With a recession-conscious consumer populace that’s willing to spend on mobile products, RadioShack isn’t without options. The key might be in making the company’s mobile business more thrift-focused. RSH could do this by repurposing its faded identity as a do-it-yourself retailer.

Back in May, RadioShack — via its official blog — announced RadioShackDIY.com: a new initiative to recapture consumers that would visit the company’s store for electrical components, wire and cabling, fuses and other wares to build their own gear. It kicked off a promotion called “The Great Create” to build a community online, with customers showing off homemade goods built from in stick prices. The idea is sound, actually. Companies like AutoZone (NYSE:AZO) and Home Depot (NYSE:HD) are thriving despite decreases in consumer spending by appealing to do-it-yourselfers hoping to save money by repairing, not replacing.

RadioShack is thinking too small in its ambition, though. Rather than keep the mobile device business that has kept the company just above water in recent months, as well as its attempt to build community through DIY electrical parts sales, it could fuse the two into a single business.
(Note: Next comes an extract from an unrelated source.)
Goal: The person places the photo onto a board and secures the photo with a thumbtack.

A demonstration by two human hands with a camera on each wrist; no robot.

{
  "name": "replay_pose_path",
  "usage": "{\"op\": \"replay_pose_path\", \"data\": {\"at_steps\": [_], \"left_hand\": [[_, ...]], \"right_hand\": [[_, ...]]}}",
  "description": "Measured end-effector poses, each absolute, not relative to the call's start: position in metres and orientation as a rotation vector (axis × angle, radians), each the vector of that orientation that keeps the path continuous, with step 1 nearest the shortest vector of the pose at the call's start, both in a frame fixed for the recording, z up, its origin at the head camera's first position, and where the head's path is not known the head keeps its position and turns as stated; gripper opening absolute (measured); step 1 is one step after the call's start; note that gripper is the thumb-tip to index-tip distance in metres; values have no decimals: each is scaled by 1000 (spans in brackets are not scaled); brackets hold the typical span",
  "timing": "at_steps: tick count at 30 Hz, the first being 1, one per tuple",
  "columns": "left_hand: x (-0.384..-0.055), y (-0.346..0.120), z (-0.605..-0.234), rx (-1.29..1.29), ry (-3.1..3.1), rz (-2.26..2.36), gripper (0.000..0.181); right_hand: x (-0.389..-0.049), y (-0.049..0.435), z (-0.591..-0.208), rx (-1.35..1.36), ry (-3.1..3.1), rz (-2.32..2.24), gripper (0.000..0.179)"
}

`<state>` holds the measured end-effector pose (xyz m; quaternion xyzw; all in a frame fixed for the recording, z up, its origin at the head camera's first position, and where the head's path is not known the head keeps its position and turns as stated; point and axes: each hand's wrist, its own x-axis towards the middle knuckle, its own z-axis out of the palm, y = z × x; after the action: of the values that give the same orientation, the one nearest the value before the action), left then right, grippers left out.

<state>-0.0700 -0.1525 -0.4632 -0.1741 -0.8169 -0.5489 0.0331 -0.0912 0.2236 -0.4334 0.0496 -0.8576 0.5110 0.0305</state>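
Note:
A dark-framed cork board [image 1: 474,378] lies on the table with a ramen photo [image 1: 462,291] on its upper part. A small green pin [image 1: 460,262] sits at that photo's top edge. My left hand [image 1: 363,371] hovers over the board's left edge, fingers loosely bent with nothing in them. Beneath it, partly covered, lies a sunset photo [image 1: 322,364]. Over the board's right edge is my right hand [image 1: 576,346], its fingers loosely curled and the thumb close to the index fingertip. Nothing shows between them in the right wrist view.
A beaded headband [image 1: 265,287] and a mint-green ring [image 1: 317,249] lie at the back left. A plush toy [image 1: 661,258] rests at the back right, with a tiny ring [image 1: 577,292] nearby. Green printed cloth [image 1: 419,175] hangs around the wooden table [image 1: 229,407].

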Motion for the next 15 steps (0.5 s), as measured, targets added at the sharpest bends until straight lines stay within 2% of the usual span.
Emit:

The company could encourage its customers, through promotions like “The Great Create,” to learn how to repair their mobile phones or tablet PCs when they’re no longer under warranty.

RadioShack could even make an effort to educate its customers on how to modify their mobile phones to run apps outside of set App Stores like Research in Motion‘s (NASDAQ:RIMM) BlackBerry App World or Apple‘s (NASDAQ:AAPL) App Store. “Jailbreaking” mobile phones — modifying them to run apps and perform outside the manufacturer’s settings — was declared legal by the U.S. government in July 2010, and it’s a service that mobile providers like China Unicom (NYSE:CHU) offer to its customers upon signing up. RadioShack would be tapping a chunk of the mobile market untouched by competing electronics retailers like Best Buy (NYSE:BBY).

Of course, RadioShack would need the support of Verizon (NYSE:VZ) to pursue this strategy. RSH actually rallied from the $13 range to around $16 the day it released its second-quarter results — also the same day it announced its new partnership with Verizon, replacing its long-time partnership with T-Mobile USA. Shares quickly crumbled again, though, hitting a 52-week low of $11.50 in August. With such a tenuous floor, investors at least need Verizon to stay friendly with RadioShack. Any DIY-meets-mobile push would need to satisfy not only Verizon, but its many manufacturing partners as well. But the reward might be worth the risk for RadioShack.